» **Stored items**
=== Section Start ===

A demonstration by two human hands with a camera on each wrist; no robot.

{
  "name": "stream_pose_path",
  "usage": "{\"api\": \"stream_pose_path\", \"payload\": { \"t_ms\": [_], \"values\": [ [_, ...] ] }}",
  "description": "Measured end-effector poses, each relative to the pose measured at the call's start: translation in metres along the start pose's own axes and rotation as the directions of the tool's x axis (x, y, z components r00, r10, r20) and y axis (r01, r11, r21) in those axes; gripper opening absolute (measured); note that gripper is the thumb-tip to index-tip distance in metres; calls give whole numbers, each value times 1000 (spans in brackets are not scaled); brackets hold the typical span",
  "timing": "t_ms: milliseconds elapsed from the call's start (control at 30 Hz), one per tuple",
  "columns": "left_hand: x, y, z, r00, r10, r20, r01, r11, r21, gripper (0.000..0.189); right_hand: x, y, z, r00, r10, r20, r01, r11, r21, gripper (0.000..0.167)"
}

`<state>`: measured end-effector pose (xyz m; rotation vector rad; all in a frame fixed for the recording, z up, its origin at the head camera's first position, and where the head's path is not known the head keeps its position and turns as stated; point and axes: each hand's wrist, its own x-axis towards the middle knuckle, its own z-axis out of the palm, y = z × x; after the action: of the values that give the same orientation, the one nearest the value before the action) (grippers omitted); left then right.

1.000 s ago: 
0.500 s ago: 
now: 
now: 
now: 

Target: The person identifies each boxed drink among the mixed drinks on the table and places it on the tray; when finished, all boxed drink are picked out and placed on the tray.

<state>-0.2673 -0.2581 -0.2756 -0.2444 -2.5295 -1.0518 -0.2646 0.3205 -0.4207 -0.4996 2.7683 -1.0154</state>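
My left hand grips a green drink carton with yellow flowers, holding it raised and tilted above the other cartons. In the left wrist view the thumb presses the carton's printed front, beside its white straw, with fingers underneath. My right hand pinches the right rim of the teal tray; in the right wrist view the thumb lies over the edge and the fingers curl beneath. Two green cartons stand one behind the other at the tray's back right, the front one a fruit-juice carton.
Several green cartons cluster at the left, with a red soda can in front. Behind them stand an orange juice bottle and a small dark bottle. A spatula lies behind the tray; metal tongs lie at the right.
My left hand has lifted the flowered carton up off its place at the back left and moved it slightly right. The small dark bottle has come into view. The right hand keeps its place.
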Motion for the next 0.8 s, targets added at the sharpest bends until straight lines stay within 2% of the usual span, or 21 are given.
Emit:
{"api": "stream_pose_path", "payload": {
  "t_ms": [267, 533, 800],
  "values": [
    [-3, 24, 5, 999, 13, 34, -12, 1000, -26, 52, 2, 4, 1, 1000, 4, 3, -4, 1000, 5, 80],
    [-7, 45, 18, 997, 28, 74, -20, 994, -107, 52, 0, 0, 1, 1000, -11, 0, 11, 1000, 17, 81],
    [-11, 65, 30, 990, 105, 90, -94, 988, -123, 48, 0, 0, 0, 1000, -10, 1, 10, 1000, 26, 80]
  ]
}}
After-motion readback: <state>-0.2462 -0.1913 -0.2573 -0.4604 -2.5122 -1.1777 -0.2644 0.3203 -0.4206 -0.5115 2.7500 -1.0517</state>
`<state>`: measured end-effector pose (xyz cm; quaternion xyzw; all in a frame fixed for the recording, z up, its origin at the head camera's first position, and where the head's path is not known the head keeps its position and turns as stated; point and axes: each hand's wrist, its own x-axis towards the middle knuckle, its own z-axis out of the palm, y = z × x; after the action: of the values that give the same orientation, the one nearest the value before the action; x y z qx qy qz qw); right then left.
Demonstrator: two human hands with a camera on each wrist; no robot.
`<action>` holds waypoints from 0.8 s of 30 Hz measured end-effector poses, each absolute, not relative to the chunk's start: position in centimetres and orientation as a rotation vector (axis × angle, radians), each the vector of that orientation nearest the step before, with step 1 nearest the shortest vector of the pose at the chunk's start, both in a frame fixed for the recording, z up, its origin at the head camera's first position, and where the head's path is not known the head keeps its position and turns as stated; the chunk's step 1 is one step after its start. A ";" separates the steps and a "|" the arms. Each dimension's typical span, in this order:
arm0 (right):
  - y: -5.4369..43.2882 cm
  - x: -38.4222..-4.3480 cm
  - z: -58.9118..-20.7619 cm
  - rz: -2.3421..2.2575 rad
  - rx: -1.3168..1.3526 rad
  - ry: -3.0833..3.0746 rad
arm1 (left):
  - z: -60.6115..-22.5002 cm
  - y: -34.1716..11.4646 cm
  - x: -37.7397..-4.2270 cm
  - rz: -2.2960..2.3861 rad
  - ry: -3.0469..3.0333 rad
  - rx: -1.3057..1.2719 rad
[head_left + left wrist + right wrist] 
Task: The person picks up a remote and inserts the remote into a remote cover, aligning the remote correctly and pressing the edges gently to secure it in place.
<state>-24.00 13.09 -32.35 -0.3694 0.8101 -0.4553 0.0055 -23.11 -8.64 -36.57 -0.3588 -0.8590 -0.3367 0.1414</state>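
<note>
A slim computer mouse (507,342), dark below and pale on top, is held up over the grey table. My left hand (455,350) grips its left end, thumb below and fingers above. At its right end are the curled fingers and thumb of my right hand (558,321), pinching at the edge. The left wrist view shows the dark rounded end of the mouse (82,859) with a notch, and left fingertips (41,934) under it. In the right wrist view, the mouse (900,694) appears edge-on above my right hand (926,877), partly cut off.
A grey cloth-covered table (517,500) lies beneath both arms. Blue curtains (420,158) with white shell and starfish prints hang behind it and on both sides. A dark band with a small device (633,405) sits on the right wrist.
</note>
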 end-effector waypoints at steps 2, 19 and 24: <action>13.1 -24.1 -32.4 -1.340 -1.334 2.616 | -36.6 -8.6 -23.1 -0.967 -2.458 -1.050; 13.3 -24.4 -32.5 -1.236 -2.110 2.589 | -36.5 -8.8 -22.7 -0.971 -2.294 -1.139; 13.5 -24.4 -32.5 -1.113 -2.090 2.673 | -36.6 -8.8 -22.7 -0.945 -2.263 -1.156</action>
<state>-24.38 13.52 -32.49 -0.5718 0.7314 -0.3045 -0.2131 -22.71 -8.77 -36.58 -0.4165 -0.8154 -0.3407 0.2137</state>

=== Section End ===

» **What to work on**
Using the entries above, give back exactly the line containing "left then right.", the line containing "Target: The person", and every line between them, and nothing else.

» **Response to this task**
`<state>`: measured end-effector pose (xyz m; rotation vector rad; all in a frame fixed for the recording, z up, its origin at the head camera's first position, and where the head's path is not known the head keeps its position and turns as stated; point and axes: each hand's wrist, its own x-axis towards the middle knuckle, its own z-axis out of the palm, y = z × x; after the action: of the values that give the same orientation, the one nearest the value before the action) (grippers omitted); left then right.

1.000 s ago: 
0.500 s ago: 
now: 
now: 
now: 

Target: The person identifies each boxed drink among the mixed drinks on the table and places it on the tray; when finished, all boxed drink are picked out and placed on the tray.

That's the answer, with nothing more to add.